General-Purpose AI (GPAI) Models
GPAI models (foundation models like GPT, Claude, Gemini) face specific obligations:
All GPAI providers must:
- Maintain and make available technical documentation
- Provide information and documentation to downstream providers
- Comply with EU copyright law
- Publish a summary of training data content
GPAI models with systemic risk (>10^25 FLOPs threshold) must additionally:
- Perform model evaluations and adversarial testing
- Track, document, and report serious incidents
- Ensure adequate cybersecurity protection
- Report energy consumption
Code of Practice: The European Commission has established Codes of Practice for GPAI providers. These are voluntary but provide a safe harbor for demonstrating compliance.
Penalties
| Violation | Maximum Fine |
|---|---|
| Prohibited AI practices | EUR 35 million or 7% of global annual turnover |
| High-risk AI system non-compliance | EUR 15 million or 3% of global annual turnover |
| Incorrect information to authorities | EUR 7.5 million or 1.5% of global annual turnover |
For SMEs and startups, fines are proportionally reduced.
AI Literacy (Article 4) — Already Active
As of February 2, 2025, Article 4 requires:
“Providers and deployers of AI systems shall take measures to ensure, to the best extent possible, a sufficient level of AI literacy of their staff and other persons dealing with the operation and use of AI systems on their behalf.”
This is an immediate obligation. Organizations using AI development tools must ensure their development teams have adequate AI literacy — understanding of AI capabilities, limitations, risks, and appropriate use.
Implications for Development Organizations
Even organizations not developing AI products but using AI coding assistants are affected:
- AI literacy training for all developers using AI tools (Article 4 — already active)
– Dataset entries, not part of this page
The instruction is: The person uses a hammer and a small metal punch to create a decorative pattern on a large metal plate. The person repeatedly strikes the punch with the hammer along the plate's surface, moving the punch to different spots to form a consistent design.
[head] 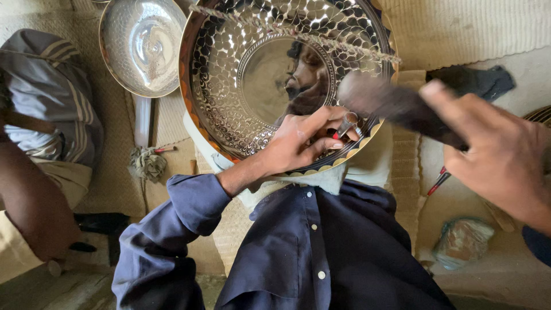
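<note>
A large shiny metal tray (229,74) with a hammered scale pattern and a scalloped rim leans against my chest. My left hand (298,143) rests on its lower rim and pinches a small metal punch (346,123) with a red mark, its tip on the patterned band. My right hand (499,161) is raised at the right, closed around the handle of a dark hammer (390,103). The hammer is blurred and its head hangs just above the punch.
A second, plainer silver tray (143,46) lies at the upper left on woven matting. Another person's arm and striped clothing (46,115) fill the left edge. A knotted rag (148,163), a dark cloth (476,80), a red-handled tool (439,181) and a wrapped bundle (462,241) lie around.
</note>
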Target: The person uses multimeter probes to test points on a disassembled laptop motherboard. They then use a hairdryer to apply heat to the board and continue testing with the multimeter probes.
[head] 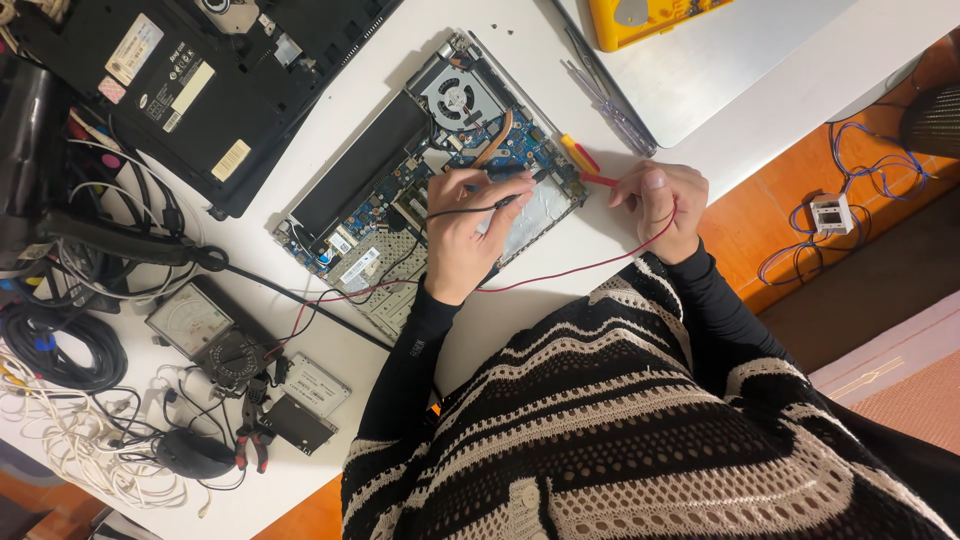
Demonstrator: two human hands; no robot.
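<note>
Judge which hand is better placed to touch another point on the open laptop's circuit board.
Left, probably. The left hand lies over the circuit board with its black probe tip above the components. The right hand rests on the table beside the laptop, its red probe only reaching the edge.

Opened laptop (pixel 430 180) sits mid-table with both hands on it, left hand (pixel 465 235) on the board, right hand (pixel 665 205) at its right edge. Analog meter (pixel 195 325) lies near-left, another laptop (pixel 200 80) far-left, cables (pixel 70 400) along the left edge.
</note>
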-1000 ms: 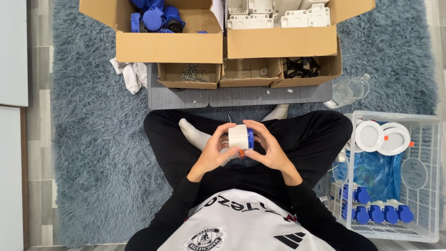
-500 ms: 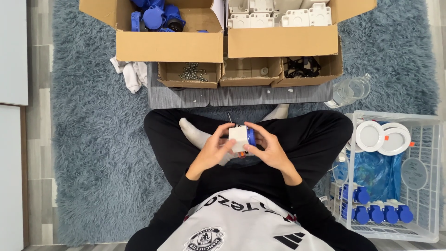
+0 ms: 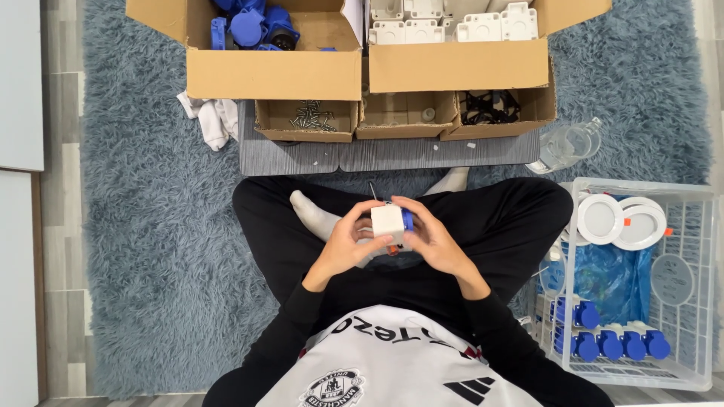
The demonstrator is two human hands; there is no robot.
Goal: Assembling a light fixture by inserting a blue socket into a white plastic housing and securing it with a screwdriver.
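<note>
While both hands, left [image 3: 348,243] and right [image 3: 431,240], clasp the white square plastic socket housing with blue insert [image 3: 390,222] above the lap, assembly seems underway; fastening likely needs a firm grip.

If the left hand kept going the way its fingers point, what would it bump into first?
The left hand points up and to the right, and its fingers already touch the small white and blue box held between both hands. Past that sits the right hand. So most likely the box comes first.
</note>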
- Data handling awareness for any data processed by AI tools used in EU market products
- Transparency requirements if the organization deploys AI-powered products
- Documentation requirements if AI is used in high-risk application domains
7. NIST AI RMF 1.0
Overview
The NIST Artificial Intelligence Risk Management Framework (AI RMF 1.0), published in January 2023, provides a voluntary framework for managing risks associated with AI systems. Unlike the EU AI Act (regulatory), the AI RMF is guidance-based but is increasingly referenced in procurement requirements, contracts, and organizational policies.
Four Core Functions
GOVERN
Cultivate and implement a culture of risk management within organizations designing, developing, deploying, evaluating, or acquiring AI systems.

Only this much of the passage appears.